Vitlan menjangkau piring udang goreng dan mengambilnya beberapa ekor.
”Asli orang Medan?” tanya ibu lagi.
”Ndak Bu, saya merantau ke Medan, saya orang Minang,” jawab Vitlan.
”Di Medan, kerja apa dagang?” cecar ibu.
”Bantu-bantu Mak jualan, Bu,” jawabnya.
”Bang Alan ini mahasiswa Mak Tuo”, timpal Cicik.
”Jadi, tinggal sama orang tua?”.
”Sama mak Angkat, Bu” jawabnya.
”Orang tua kandungnya di mana”.
Vitlan menghentikan suapnya. Mengalihkan pandangan ke Cicik, selanjutnya ke Icha, kemudian ke meja makan. Dia tampak ragu, namun berusaha menutupinya
”Di kampung, Bu,” dengan suara pelan.
”Tambah lagi nasinya Bang,” timpal Cicik, melihat nasi di piring Vitlan sudah habis.
”Sudah, dah kenyang,” jawab Vitlan sembari menjangkau mangkok cuci tangan.
”Kok dah siap saja makannya, Nak,” tanya ibu Icha.
”Dah kenyang Bu,” jawab Vitlan sembari mencuci tangan.
Vitlan kemudian mengambil lap tangan.
”Cha, ambil gih, tuh di sana ada pisang,” perintah ibu Icha sembari menunjuk meja kecil dekat pintu ke dapur.
Icha segera bangkit menuju tempat dimaksud dan kembali dengan sesisir pisang barangan yang diletakkan di atas piring, kemudian meletakkannya di depan Vitlan. Vitlan mengambil pisang sebuah dan memakannya.
Icha, Cicik dan ibu sudah pula selesai makan. Ia mengangkat piring dan peralatan makan lainnya, yang sudah kotor ke dapur, kemudian langsung mencucinya. Ibu Icha, masih duduk menemani Adin yang masih makan.
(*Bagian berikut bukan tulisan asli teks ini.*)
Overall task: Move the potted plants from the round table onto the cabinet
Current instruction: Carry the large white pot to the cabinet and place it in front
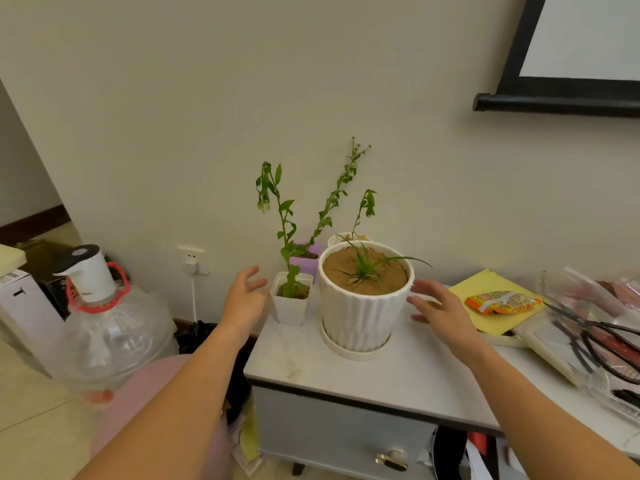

Vitlan bangkit dan menyorongkan kursinya, ke bawah meja.
”Ke depan Bu,” katanya mohon diri, lalu beranjak dari kursi menuju beranda, sambil menenteng gelas minumnya.
”Ya, Nak,” Jawab ibu Icha.
Sampai di beranda, Vitlan duduk di kursi yang didudukinya tadi. Dia mengeluarkan bungkus rokok dari kantong celana, mengambilnya sebatang lalu menghisapnya. Asap bulat-bulat keluar dari mulutnya. Angin senja bertiup pelan. Di jalan depan rumah anak-anak berjalan beriringan menuju masjid.
Sebahagian anak laki-laki berjalan, seperti setengah berlari, sambil melompat-lompat dan menendang-nendang apa saja yang nampak oleh mereka.